:: Action item ::
From the first line to the last, restate the material word for word; pictures stay out.

:: Given data ::

· · · ·

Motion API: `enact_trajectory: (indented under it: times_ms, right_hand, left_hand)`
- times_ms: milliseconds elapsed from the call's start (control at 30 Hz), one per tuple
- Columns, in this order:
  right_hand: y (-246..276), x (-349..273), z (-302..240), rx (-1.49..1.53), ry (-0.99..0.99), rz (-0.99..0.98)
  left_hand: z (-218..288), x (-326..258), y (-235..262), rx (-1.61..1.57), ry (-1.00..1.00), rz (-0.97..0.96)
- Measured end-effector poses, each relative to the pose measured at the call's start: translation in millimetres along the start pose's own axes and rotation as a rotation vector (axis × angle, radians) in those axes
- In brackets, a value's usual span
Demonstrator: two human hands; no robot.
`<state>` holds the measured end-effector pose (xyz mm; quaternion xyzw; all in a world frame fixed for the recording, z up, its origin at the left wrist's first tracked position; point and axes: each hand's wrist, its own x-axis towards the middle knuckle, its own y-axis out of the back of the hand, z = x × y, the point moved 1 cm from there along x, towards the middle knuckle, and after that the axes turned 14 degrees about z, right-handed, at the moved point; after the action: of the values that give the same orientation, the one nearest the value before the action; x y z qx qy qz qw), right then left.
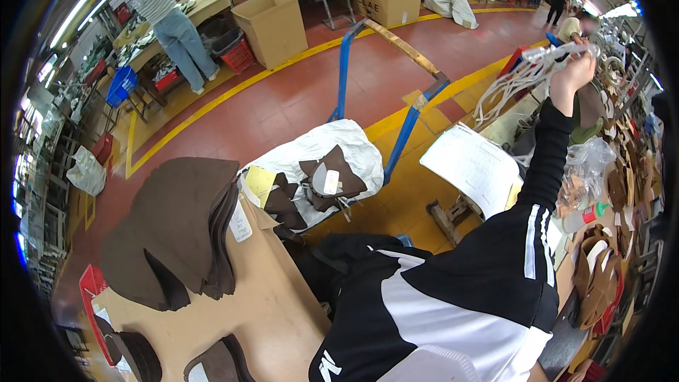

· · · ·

:: Exercise result ::
Motion API: `enact_trajectory: (indented under it: times_ms, right_hand, left_hand)`
- times_ms: milliseconds elapsed from the call's start (control at 30 Hz), one per tuple
- Columns, in this order:
  right_hand: y (-246..276), x (-349..273), z (-302..240), rx (-1.49..1.53), ry (-0.99..0.99), rz (-0.99..0.98)
  left_hand: z (-218..288), x (-326..258), y (-235..262), rx (-1.61..1.57), ry (-1.00..1.00), rz (-0.97..0.96)
- Measured end-effector poses, each relative to the pose measured at the call's start: translation in millimetres along the start pose's own axes and rotation as a rotation vector (axis × angle, radians) in those axes
- In brackets, a value's usual span
Demonstrator: two human hands; no robot.
`<state>` holds the measured end-effector pose (xyz mm; quaternion xyzw; all in a world frame fixed for the recording, z up, its origin at the left wrist's first tracked position; point and axes: each hand's wrist, its own x-axis towards the middle knuckle, its own y-axis out of the back of the hand, z = x × y, the point moved 1 cm from there along x, towards the middle knuckle, and after that the axes turned 14 degrees about z, right-handed, at the moved point; after the action: of the values that give the same orientation, the one nearest the value before the action; x y z qx qy qz qw), right then left.

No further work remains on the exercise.